■ TASK ITEM ■
From the records below, print only the part that opens with the line containing "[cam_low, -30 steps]" and closes with the line containing "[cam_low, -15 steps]"; omit the pictures.

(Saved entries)
****************************************
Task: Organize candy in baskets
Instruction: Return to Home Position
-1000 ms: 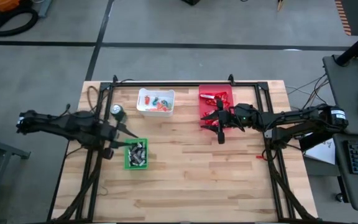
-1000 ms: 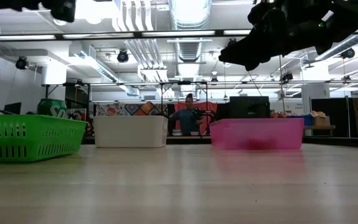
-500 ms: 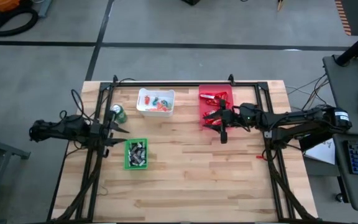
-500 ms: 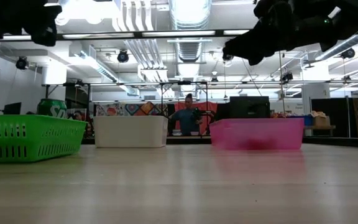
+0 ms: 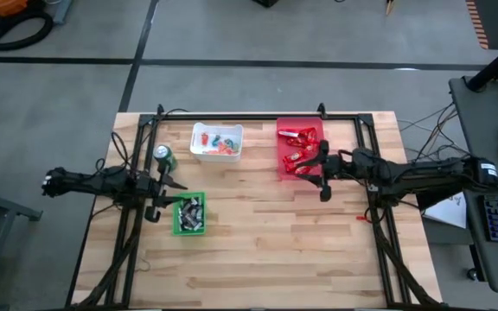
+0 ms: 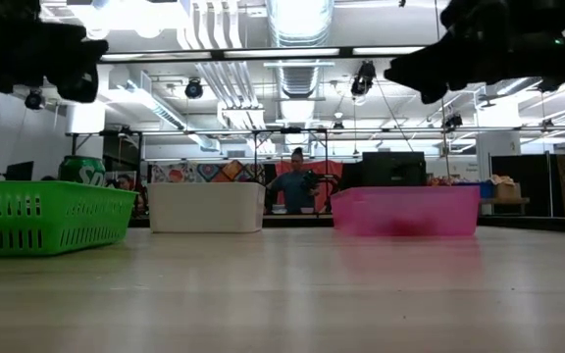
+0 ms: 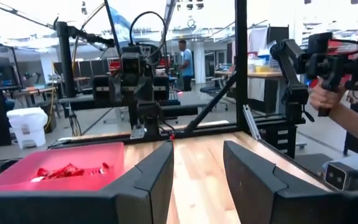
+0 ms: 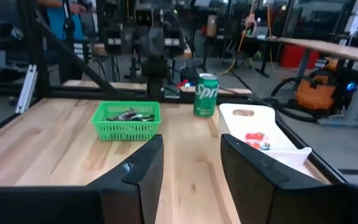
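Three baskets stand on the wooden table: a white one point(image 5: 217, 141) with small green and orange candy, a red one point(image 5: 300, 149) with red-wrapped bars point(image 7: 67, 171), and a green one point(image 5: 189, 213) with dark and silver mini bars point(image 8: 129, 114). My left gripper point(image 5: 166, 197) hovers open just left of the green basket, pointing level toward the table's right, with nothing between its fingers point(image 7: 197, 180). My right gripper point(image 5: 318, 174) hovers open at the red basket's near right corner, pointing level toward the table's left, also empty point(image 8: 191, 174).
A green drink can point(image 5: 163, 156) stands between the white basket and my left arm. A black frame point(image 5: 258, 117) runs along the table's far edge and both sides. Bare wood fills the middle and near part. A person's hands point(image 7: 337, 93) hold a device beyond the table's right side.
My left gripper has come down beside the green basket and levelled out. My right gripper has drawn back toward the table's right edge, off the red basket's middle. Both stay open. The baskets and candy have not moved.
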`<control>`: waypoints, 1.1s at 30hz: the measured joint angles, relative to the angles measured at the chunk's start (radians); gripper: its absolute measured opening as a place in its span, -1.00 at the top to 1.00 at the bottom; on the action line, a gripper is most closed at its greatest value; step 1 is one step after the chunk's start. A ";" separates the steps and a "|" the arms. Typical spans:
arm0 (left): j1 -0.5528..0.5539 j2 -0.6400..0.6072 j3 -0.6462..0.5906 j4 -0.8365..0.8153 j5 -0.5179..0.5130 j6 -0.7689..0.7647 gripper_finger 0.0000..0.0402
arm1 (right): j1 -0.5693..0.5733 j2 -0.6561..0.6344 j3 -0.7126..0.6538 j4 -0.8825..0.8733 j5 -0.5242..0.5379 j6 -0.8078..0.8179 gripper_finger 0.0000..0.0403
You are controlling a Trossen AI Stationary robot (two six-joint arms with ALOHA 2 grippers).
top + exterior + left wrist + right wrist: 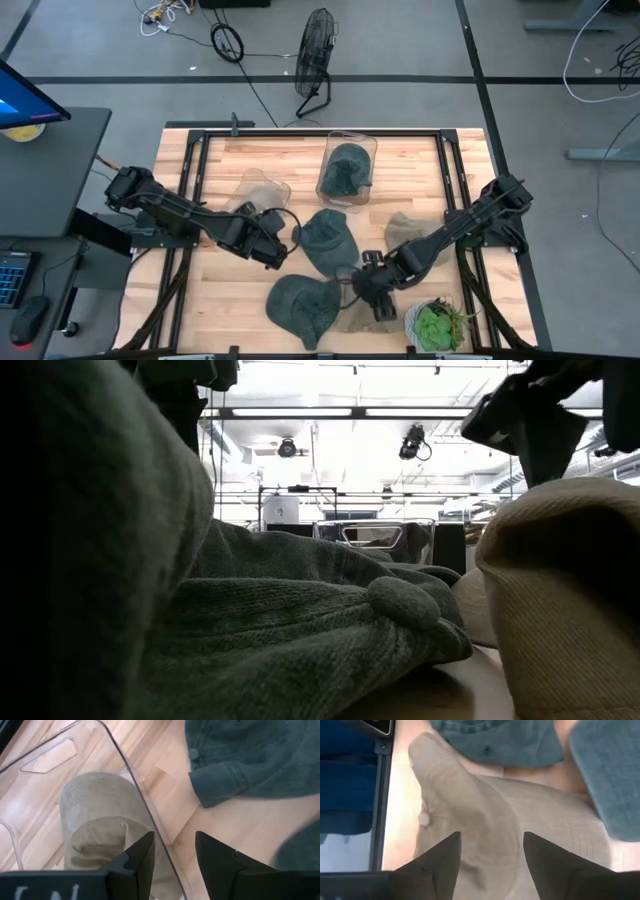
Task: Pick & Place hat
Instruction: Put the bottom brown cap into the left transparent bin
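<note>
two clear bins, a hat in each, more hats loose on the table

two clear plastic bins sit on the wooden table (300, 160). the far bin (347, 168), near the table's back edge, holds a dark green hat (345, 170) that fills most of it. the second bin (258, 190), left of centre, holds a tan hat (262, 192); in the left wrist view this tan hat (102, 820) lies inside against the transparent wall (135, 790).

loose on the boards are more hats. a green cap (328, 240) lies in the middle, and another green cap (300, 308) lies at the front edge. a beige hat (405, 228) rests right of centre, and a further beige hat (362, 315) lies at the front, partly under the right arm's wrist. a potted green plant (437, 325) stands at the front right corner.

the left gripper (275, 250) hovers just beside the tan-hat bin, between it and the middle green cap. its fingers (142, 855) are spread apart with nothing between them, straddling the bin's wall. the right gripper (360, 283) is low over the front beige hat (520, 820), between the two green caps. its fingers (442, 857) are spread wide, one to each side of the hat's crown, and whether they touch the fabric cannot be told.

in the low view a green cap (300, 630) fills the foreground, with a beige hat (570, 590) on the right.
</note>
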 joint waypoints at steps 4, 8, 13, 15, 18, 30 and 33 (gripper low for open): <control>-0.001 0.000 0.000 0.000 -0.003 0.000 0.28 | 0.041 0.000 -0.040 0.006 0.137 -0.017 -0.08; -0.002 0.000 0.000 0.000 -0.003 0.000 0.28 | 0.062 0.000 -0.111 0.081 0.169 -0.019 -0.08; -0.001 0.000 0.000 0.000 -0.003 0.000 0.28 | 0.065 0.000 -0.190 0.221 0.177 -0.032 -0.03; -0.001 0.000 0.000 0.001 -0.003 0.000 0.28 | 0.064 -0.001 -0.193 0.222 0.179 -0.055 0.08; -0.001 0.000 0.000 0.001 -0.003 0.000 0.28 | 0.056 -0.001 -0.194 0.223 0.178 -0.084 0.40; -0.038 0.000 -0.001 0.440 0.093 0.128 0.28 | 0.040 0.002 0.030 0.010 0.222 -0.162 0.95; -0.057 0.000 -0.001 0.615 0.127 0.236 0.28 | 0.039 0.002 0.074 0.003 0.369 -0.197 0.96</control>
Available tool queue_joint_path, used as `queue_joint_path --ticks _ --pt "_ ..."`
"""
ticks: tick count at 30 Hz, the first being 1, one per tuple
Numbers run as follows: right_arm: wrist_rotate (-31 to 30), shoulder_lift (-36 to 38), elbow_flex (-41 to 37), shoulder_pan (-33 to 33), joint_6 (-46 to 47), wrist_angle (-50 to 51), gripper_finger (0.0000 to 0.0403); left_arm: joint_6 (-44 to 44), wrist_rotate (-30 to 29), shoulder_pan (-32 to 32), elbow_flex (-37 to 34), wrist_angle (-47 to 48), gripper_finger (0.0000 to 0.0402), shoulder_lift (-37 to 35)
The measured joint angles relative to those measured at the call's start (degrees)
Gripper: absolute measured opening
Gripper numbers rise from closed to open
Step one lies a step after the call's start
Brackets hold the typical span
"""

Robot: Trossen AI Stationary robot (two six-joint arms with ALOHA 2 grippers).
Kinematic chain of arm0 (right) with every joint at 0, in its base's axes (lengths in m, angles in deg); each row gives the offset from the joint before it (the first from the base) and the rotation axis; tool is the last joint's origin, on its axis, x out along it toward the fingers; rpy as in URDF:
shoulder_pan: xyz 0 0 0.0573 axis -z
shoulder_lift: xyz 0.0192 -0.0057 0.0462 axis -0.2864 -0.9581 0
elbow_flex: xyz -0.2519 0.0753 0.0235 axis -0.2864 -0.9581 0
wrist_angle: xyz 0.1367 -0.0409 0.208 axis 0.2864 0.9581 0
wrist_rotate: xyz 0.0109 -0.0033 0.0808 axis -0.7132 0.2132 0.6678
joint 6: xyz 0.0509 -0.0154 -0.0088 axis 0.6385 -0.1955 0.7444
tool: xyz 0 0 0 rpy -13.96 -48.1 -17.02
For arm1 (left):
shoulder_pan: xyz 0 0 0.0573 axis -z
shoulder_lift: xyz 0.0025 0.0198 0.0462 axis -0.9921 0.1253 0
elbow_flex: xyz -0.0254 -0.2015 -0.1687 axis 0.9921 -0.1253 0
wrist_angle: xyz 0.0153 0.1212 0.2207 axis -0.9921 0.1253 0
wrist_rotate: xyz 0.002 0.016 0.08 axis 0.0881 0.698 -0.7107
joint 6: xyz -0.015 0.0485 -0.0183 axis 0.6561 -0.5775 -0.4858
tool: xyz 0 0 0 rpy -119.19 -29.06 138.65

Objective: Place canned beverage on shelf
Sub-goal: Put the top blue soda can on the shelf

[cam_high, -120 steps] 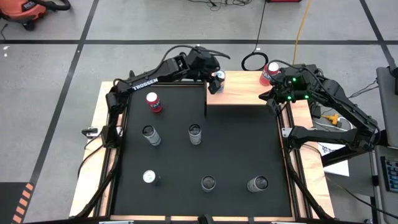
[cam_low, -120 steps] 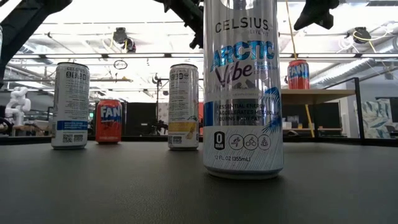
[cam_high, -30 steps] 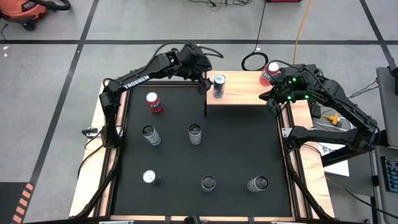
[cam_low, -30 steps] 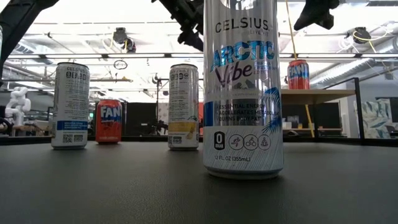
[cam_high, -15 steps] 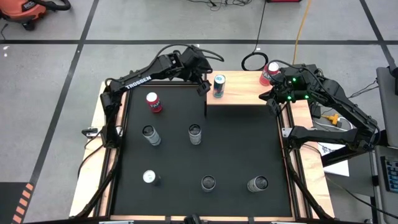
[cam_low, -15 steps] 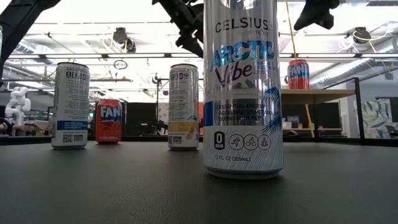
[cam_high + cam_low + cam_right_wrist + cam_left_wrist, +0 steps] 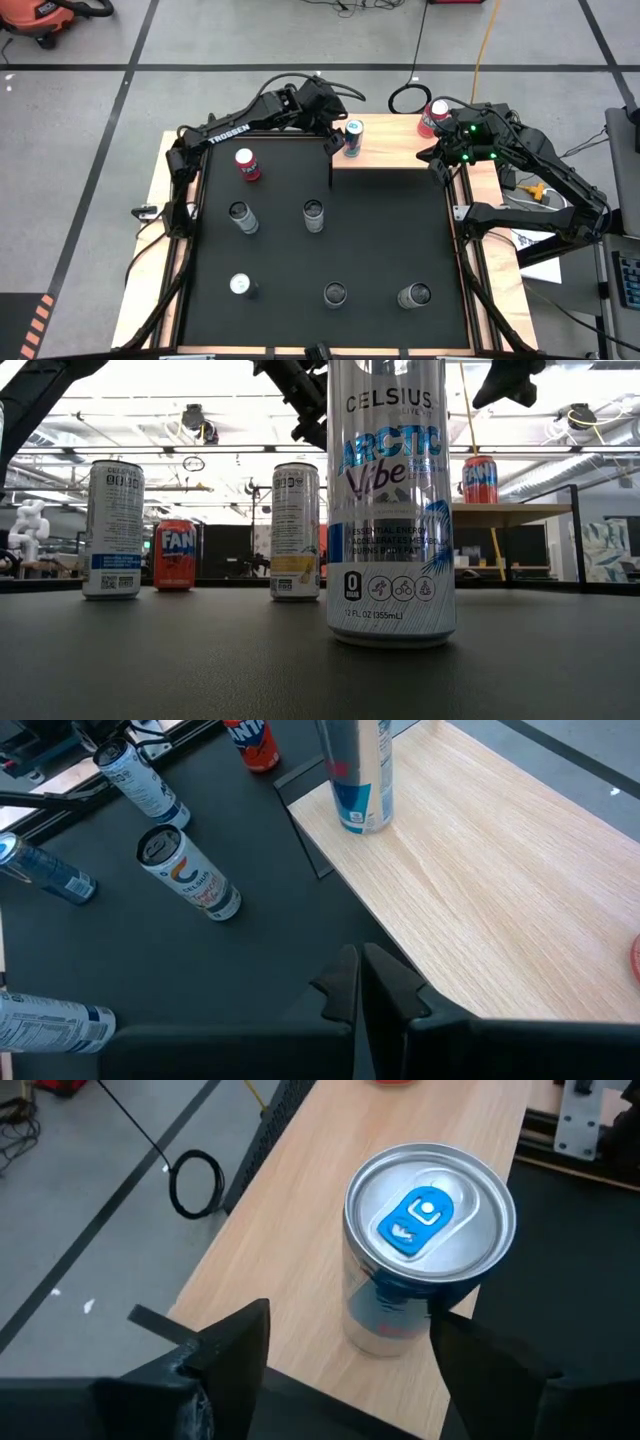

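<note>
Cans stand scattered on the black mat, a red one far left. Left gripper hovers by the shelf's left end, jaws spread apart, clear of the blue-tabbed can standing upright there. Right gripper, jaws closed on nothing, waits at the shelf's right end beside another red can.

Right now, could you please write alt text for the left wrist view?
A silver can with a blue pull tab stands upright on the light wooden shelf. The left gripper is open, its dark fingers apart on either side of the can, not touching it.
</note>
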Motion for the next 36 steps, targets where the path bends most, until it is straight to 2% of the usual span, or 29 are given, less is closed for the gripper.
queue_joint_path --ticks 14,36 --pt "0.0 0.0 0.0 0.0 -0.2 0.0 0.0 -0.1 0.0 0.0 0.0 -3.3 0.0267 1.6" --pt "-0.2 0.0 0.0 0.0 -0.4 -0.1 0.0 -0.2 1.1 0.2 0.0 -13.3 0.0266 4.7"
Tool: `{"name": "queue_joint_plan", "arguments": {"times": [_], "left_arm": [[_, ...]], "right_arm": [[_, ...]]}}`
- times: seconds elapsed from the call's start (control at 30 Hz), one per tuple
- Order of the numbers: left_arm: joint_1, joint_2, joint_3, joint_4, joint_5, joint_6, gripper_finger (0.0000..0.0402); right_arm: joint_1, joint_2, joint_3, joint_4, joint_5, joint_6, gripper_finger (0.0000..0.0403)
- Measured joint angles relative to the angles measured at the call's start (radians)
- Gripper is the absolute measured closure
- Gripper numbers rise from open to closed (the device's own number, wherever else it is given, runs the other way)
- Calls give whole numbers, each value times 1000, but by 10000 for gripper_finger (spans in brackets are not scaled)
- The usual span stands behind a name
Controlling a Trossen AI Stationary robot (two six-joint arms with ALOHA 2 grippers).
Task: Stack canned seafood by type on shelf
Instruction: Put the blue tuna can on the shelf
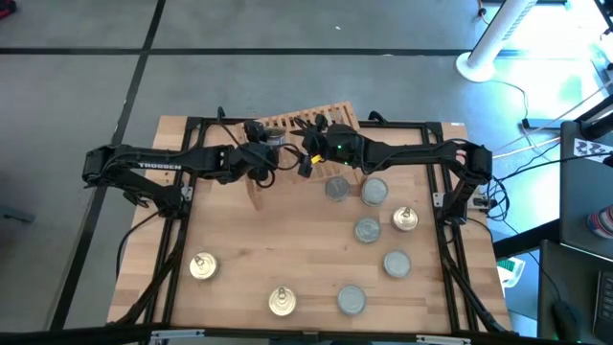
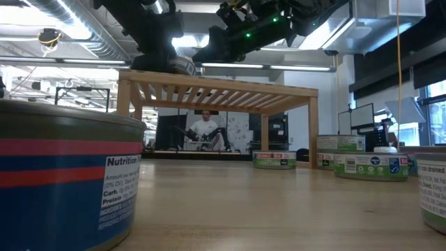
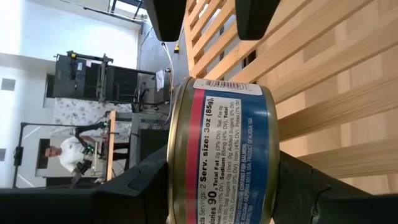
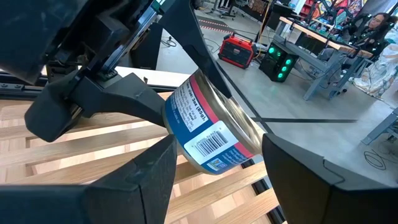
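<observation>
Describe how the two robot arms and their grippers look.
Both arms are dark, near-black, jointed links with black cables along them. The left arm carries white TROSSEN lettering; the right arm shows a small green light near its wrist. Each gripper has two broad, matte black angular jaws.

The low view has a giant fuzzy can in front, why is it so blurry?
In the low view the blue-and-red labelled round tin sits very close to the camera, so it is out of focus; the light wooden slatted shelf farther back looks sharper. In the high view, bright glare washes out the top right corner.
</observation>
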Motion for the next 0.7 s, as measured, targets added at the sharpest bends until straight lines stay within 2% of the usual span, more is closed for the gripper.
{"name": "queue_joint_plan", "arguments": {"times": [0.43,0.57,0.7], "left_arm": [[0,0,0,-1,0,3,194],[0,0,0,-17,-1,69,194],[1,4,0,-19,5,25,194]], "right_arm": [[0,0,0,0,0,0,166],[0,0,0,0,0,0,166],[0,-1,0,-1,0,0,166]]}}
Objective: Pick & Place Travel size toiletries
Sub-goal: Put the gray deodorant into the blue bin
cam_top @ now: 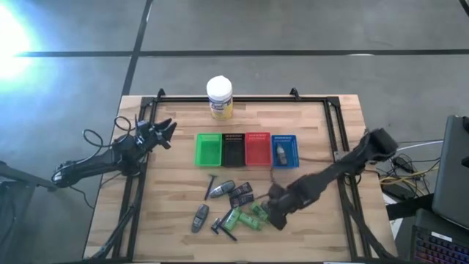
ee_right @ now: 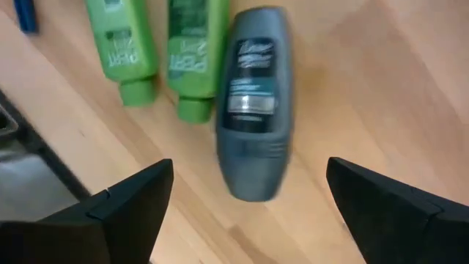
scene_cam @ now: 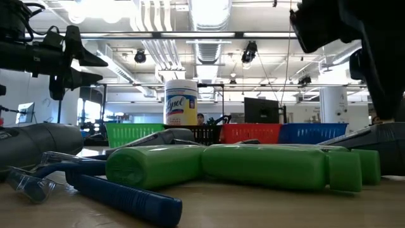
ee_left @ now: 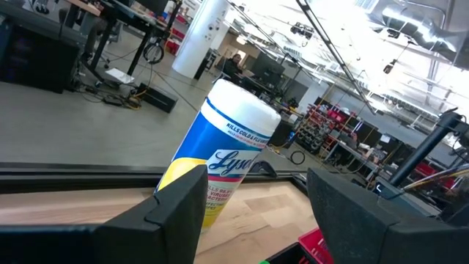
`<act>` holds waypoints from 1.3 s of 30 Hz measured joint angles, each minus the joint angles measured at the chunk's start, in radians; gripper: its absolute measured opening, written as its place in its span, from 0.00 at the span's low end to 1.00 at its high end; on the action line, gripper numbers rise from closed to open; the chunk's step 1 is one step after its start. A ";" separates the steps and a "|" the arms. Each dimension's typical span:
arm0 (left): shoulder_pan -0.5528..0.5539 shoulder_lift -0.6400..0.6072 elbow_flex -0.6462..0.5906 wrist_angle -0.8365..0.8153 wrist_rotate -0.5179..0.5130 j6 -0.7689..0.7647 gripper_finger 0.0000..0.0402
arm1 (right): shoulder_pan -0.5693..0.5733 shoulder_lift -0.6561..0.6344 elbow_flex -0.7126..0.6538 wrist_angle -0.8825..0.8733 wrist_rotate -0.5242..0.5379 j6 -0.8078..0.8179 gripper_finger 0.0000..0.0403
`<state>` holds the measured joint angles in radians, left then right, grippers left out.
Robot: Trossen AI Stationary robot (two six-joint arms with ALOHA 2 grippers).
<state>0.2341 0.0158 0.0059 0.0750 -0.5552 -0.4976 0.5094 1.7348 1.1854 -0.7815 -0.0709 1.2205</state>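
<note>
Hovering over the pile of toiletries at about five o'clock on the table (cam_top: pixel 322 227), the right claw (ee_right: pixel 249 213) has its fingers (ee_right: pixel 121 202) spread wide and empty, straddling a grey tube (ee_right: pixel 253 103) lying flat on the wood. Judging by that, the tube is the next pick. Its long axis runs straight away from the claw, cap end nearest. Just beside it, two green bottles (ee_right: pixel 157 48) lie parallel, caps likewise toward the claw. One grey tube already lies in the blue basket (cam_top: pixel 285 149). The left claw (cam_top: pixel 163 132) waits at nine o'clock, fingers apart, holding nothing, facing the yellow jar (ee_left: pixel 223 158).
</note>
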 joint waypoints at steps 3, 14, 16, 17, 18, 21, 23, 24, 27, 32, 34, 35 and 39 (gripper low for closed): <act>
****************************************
■ ANSWER TO THIS EXERCISE ■
[cam_low, -30 steps] 
[cam_high, -15 steps] 
[cam_low, -15 steps] 

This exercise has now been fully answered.